> [Input data]
════
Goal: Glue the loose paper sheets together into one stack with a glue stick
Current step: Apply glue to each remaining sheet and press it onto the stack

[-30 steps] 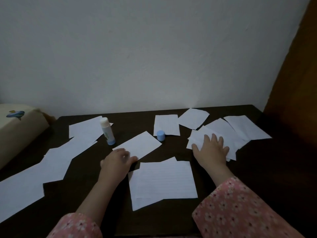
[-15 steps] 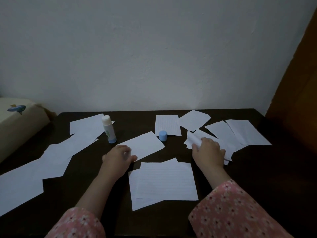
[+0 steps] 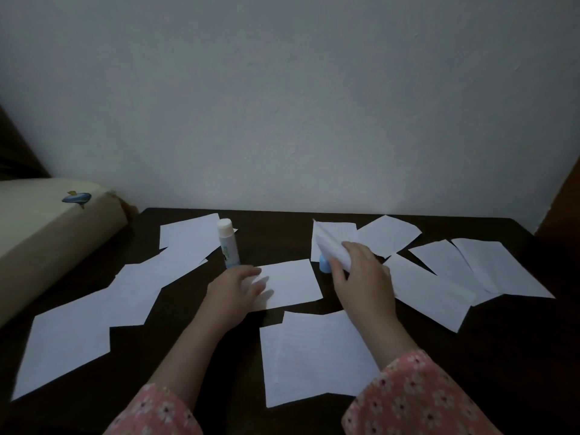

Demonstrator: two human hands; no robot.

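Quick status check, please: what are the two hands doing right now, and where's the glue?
Right hand pinches a lifted paper sheet. Left hand rests open on a flat sheet. Glue stick stands upright, uncapped, untouched. Blue cap sits beside the right hand.

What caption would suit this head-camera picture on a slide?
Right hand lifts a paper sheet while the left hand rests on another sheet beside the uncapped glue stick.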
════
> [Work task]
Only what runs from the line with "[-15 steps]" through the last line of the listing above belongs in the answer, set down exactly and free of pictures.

> [Completed exercise]
[-15 steps] 
[+0 steps] 

Demonstrator: two human hands; no robot.

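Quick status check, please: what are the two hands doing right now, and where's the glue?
Right hand pinches a lifted paper sheet. Left hand rests open on a flat sheet. Glue stick stands upright, uncapped, untouched. Blue cap sits beside the right hand.

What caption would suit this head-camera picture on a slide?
Right hand lifts a paper sheet while the left hand rests on another sheet beside the uncapped glue stick.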

With that, the output is done.